EDIT: an alternative approach -
select r.result, sum(char_length(replace(replace(test1||test2||test3||test4||test5,excl1,''),excl2,'')))
from mytable m,
(select 'P' result, 'F' excl1, 'I' excl2 union all
select 'F' result, 'P' excl1, 'I' excl2 union all
select 'I' result, 'F' excl1, 'P' excl2) r
group by r.result
You could use an auxiliary on-the-fly table to turn columns into rows, then you would be able to apply aggregate functions, something like this:
SELECT
SUM(fields = 'P') AS passed,
SUM(fields = 'F') AS failed,
SUM(fields = 'I') AS incomplete
FROM (
SELECT
t.id,
CASE x.idx
WHEN 1 THEN t.test1
WHEN 2 THEN t.test2
WHEN 3 THEN t.test3
WHEN 4 THEN t.test4
WHEN 5 THEN t.test5
END AS fields
FROM atable t
CROSS JOIN (
SELECT 1 AS idx
UNION ALL SELECT 2
UNION ALL SELECT 3
UNION ALL SELECT 4
UNION ALL SELECT 5
) x
WHERE t.id = 12345
) s
Edit: just saw the comment about 7.4, I don't think this will work with that ancient version (unnest() came a lot later). If anyone thinks this is not worth keeping, I'll delete it.

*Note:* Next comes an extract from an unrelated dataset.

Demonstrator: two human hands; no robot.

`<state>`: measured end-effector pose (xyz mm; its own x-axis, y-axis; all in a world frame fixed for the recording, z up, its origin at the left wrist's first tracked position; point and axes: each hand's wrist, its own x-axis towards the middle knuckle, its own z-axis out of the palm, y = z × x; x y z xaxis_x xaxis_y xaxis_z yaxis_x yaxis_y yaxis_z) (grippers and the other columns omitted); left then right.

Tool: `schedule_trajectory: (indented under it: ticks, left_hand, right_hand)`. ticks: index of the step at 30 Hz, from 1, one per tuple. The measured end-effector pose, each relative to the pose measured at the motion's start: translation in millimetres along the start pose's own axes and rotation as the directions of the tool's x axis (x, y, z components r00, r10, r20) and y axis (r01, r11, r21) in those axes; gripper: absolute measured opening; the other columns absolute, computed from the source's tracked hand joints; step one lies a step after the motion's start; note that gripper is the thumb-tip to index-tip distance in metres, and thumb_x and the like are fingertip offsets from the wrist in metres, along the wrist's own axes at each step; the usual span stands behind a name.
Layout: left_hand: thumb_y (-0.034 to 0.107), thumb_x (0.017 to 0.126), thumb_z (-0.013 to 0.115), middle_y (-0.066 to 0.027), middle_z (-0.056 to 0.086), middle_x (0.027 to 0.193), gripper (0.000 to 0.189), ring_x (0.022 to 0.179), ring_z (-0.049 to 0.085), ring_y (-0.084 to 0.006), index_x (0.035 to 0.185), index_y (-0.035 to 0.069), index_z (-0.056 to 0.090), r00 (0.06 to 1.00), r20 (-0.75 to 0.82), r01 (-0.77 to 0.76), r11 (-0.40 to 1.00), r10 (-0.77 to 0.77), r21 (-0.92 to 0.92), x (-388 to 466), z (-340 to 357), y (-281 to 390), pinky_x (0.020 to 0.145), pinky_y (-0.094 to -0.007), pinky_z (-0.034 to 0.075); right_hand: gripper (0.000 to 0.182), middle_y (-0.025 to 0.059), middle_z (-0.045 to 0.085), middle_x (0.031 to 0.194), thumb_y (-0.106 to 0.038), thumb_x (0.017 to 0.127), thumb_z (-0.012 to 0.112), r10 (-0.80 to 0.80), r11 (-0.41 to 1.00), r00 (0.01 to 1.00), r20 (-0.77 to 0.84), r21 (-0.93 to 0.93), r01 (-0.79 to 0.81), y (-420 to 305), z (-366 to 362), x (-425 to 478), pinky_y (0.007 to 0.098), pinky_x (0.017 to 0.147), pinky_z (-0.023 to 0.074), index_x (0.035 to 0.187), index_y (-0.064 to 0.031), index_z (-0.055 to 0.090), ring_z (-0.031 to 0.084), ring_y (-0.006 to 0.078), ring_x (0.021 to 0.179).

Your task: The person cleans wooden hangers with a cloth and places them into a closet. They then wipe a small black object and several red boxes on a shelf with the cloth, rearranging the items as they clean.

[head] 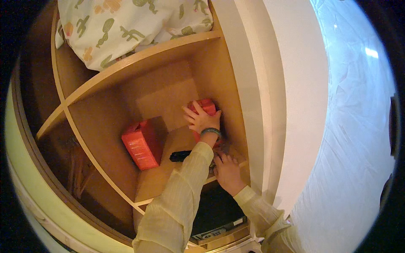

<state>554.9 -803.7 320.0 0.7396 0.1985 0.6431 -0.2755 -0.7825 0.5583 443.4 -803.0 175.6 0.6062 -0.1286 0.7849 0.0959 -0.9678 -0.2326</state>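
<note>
My left hand point(202, 119), with a green bangle at its wrist, lies with spread fingers on a red package point(207, 106) against the right wall of a wooden cabinet compartment. More red shows under that wrist. Lower right, my right hand point(227, 172) rests with bent fingers near the compartment's front edge, at some small items point(211, 167) that it partly hides; whether it grips one cannot be told. A black object point(179, 156) lies on the compartment floor, left of the hands and partly behind my left sleeve. A red bag or box point(142, 147) stands by the left wall.
Above the compartment, a wooden shelf point(145, 52) bears white patterned fabric point(126, 28). Upright wooden dividers point(95, 163) border darker compartments at left. A black box or case point(218, 208) sits below the compartment. At right are a pale wall point(300, 79) and a bluish-white sheet point(351, 126).
</note>
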Motion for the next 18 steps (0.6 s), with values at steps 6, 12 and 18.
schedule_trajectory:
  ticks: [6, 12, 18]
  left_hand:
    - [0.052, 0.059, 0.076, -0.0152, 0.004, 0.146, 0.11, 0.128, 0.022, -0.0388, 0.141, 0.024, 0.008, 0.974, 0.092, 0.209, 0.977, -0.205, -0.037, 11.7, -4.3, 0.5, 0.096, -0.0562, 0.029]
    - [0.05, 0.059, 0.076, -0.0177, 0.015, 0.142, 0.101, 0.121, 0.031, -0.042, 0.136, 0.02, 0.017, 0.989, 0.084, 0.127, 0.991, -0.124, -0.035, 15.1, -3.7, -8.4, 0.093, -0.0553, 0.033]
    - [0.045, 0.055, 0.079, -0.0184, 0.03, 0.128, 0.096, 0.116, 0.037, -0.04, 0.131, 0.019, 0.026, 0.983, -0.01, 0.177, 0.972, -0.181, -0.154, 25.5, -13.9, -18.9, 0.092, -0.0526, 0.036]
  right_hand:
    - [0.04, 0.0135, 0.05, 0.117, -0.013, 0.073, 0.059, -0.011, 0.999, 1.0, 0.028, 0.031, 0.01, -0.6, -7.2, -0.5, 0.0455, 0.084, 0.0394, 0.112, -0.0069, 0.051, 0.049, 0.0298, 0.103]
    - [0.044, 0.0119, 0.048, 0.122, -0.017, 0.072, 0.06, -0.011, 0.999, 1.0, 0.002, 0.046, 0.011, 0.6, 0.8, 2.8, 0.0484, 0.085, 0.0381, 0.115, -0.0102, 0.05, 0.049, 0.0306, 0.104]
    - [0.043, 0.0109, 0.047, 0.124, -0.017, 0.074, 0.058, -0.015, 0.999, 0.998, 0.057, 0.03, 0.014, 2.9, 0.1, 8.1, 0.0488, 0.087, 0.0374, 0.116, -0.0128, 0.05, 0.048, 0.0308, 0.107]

Taking Erwin's idea to use the "row representation" as a base for the solution a bit further and automatically "normalize" the table on-the-fly:
select id,
sum(case when flag = 'F' then 1 else null end) as failed,
sum(case when flag = 'P' then 1 else null end) as passed,
sum(case when flag = 'I' then 1 else null end) as incomplete
from (
select id,
unnest(string_to_array(trim(trailing ')' from substr(all_column_values,strpos(all_column_values, ',') + 1)), ',')) flag
from (
SELECT id,
not_normalized::text AS all_column_values
FROM not_normalized
) t1
) t2
group by id
The heart of the solution is Erwin's trick to make a single value out of the complete row using the cast not_normalized::text. The string functions are applied to strip of the leading id value and the brackets around it.
The result of that is transformed into an array and that array is transformed into a result set using the unnest() function.
To understand that part, simply run the inner selects step by step.
Then the result is grouped and the corresponding values are counted.